The Nikkei 225 stock index surged by 10.23%, or 3,217 points, marking its largest one-day rally in points, after dropping more than 12% the previous day.

Monday’s market rout in Tokyo followed the Bank of Japan’s second rate hike in 17 years, which caused the yen to soar against the dollar.

This made Japanese stocks and the country’s exports more expensive for foreign investors and buyers.

Stocks in the US, the UK, and Europe also fell on Monday due to concerns that the American economy might be heading for a slowdown.

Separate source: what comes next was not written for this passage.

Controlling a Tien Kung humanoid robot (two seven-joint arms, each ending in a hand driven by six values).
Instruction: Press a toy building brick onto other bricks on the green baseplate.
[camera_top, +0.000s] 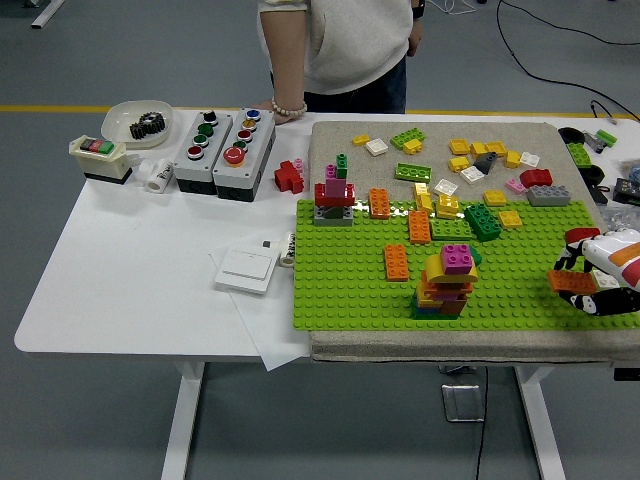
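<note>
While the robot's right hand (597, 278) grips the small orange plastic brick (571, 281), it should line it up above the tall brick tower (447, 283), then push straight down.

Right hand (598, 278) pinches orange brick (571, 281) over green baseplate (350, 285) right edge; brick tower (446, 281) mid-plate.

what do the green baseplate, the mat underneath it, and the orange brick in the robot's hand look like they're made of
Green baseplate: looks like rigid moulded plastic, with a regular grid of studs and an even lime colour. Mat under it: seems to be woven fabric or felt, matte beige-grey with soft edges. Orange brick in the right hand: probably glossy hard plastic, with sharp edges and saturated colour like the other bricks.
</note>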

Jesper Koll, executive director of Monex Group Japan, stated that he still had confidence in the country’s stocks despite Monday’s significant declines.

“Japan’s fundamentals are strong, recession risks are nil, and corporate leaders are dead-set on raising capital returns,” he told the BBC.

Shares in South Korea also regained some ground on Tuesday. The Kospi stock index rose 3.5% after falling 8.8% on Monday, its worst trading session since the global financial crisis of 2008.

Taiwan’s main stock index jumped almost 3.4% after a record 8.4% drop on Monday.

This news comes after global share prices tumbled on Monday.

In New York, the technology-heavy Nasdaq index opened 6.3% lower, but those losses eased during the day, and the index ended the session down 3.4%. The S&P 500 fell 3%, and the Dow Jones Industrial Average was down 2.6% by the end of trading on Monday.

In Europe, the CAC-40 in Paris trimmed earlier losses to end 1.4% lower, while Frankfurt’s DAX and the UK’s FTSE 100 each lost about 2%.

Weak jobs data in the US on Friday sparked concerns about growth in the world’s largest economy. It also fueled speculation about when and by how much the Federal Reserve might cut interest rates.

“Markets are very volatile at the moment and will likely stay volatile until the Fed decision in September. So we wouldn’t rule out rapid swings in both directions,” said Stefan Angrick, a senior economist with Moody’s Analytics.

There are also concerns that shares in big technology companies, particularly those heavily investing in artificial intelligence (AI), have been overvalued and are now facing difficulties.

Last week, chipmaker Intel announced major layoffs and disappointing financial results.

Additionally, there is speculation that rival Nvidia, one of the main beneficiaries of the boom in demand for AI technology, may delay its latest product launch.